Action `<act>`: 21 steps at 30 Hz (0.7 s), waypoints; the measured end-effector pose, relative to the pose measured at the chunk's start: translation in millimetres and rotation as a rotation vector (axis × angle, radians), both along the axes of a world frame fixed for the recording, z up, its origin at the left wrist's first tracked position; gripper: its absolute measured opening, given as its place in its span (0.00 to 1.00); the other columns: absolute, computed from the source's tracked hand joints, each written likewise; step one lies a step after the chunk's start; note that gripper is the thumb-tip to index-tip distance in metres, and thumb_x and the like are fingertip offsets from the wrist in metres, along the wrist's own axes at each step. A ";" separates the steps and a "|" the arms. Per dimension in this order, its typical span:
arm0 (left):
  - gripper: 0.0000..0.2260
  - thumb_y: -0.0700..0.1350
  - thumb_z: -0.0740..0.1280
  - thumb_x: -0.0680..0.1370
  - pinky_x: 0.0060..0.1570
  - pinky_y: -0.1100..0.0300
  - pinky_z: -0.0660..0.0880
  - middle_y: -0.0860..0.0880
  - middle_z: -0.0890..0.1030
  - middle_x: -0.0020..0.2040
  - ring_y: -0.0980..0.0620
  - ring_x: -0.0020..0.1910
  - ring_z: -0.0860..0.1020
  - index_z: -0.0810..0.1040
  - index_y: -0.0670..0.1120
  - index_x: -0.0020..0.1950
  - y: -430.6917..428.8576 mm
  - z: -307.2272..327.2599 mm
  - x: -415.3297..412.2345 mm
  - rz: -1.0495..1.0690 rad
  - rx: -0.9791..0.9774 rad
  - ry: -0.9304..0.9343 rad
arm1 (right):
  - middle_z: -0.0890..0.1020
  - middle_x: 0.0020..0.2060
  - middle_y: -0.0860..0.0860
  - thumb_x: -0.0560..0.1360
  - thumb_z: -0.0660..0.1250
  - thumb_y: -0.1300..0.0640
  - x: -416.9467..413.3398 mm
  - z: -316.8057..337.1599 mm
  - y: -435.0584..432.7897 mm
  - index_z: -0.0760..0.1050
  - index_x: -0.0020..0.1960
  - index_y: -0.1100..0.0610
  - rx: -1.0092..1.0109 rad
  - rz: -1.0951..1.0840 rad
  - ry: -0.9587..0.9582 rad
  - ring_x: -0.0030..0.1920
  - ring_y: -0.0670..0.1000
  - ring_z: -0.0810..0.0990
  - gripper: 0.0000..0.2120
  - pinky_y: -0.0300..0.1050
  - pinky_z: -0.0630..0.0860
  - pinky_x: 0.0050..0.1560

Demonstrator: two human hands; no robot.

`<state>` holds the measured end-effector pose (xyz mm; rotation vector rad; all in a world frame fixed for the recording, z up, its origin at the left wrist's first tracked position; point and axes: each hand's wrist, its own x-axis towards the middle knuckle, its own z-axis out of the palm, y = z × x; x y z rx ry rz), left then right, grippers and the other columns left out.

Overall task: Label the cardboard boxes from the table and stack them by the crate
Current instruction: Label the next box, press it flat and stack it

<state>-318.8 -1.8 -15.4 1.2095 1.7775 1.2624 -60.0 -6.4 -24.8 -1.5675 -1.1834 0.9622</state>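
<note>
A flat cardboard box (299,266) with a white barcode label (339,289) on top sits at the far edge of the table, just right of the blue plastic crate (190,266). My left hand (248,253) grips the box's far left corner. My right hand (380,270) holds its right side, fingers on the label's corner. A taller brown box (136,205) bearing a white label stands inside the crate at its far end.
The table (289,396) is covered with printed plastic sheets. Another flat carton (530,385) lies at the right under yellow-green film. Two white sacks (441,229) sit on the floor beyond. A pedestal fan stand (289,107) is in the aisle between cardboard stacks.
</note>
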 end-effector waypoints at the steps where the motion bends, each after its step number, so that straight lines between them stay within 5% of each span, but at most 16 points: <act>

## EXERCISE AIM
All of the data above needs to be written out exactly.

## RESULT FOR THIS TASK
Action `<act>`: 21 steps at 30 Hz (0.7 s), waypoints; the measured end-effector pose, relative to the pose measured at the chunk's start: translation in millimetres and rotation as a rotation vector (axis × angle, radians), both along the axes of a world frame fixed for the recording, z up, its origin at the left wrist's first tracked position; gripper: its absolute measured opening, given as its place in its span (0.00 to 1.00); the other columns: absolute, computed from the source's tracked hand joints, each written likewise; step one lies a step after the chunk's start; note that gripper is the thumb-tip to index-tip distance in metres, and thumb_x and the like are fingertip offsets from the wrist in metres, along the wrist's own axes at each step. A ";" separates the steps and a "|" the arms. Per dimension in this order, its typical span:
arm0 (left):
  - gripper: 0.0000..0.2260
  - thumb_y: -0.0700..0.1350
  - thumb_z: -0.0740..0.1280
  - thumb_x: -0.0680..0.1370
  - pinky_x: 0.0060..0.1570
  - pinky_y: -0.1100..0.0300
  - pinky_z: -0.0660..0.0880
  - middle_y: -0.0860..0.0880
  - middle_z: -0.0890..0.1030
  - middle_x: -0.0020..0.2040
  - ring_y: -0.0980..0.0620
  - ring_x: -0.0020..0.1910
  - ring_z: -0.0860..0.1020
  - index_z: -0.0810..0.1040
  - index_y: -0.0670..0.1120
  - index_x: -0.0020..0.1950
  - y: -430.6917..428.8576 mm
  - z: -307.2272..327.2599 mm
  - x: -415.3297..412.2345 mm
  - rz: -1.0495..1.0690 rad
  - rx: -0.9791..0.9774 rad
  - ry: -0.9304..0.9343 rad
arm1 (right):
  - middle_z: -0.0890..0.1020
  - middle_x: 0.0020..0.2060
  - middle_y: -0.0860..0.0860
  - thumb_x: -0.0560..0.1360
  - thumb_z: -0.0660..0.1250
  - thumb_y: -0.1300..0.0640
  - x: -416.9467..413.3398 mm
  - z: -316.8057..337.1599 mm
  - y: -435.0584..432.7897 mm
  - index_z: -0.0760..0.1050
  - index_x: -0.0020..0.1960
  - index_y: -0.1100..0.0610
  - rx: -1.0092..1.0109 rad
  - rz: -1.0951..1.0840 rad
  - ry: -0.9587..0.9582 rad
  - ring_x: -0.0030..0.1920
  - ring_y: -0.0670..0.1000
  - ring_z: -0.0810..0.0990
  - gripper: 0.0000..0.2120
  - pinky_y: -0.0300..0.1050
  - pinky_z: -0.0630..0.0860
  - pinky_x: 0.0050..0.1560

Demonstrator: two human hands; no robot.

`<state>` holds the measured end-effector pose (xyz mm; rotation vector rad; all in a world frame fixed for the recording, z up, its origin at the left wrist's first tracked position; point and axes: each hand's wrist, its own x-axis towards the middle knuckle, its own z-axis out of the palm, y = z × x; x y z rx ry rz), left then right, grippers and the other columns left out.

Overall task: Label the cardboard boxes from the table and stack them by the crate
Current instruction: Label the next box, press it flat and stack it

<state>-318.8 -1.8 -15.4 1.2095 1.7775 1.2624 -60.0 -6.4 -24.8 -1.5675 -1.1834 0.9622</state>
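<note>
A flat cardboard box (299,266) with a white barcode label (339,289) on top sits at the far edge of the table, just right of the blue plastic crate (190,266). My left hand (248,253) grips the box's far left corner. My right hand (380,270) holds its right side, fingers on the label's corner. A taller brown box (136,205) bearing a white label stands inside the crate at its far end.
The table (289,396) is covered with printed plastic sheets. Another flat carton (530,385) lies at the right under yellow-green film. Two white sacks (441,229) sit on the floor beyond. A pedestal fan stand (289,107) is in the aisle between cardboard stacks.
</note>
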 end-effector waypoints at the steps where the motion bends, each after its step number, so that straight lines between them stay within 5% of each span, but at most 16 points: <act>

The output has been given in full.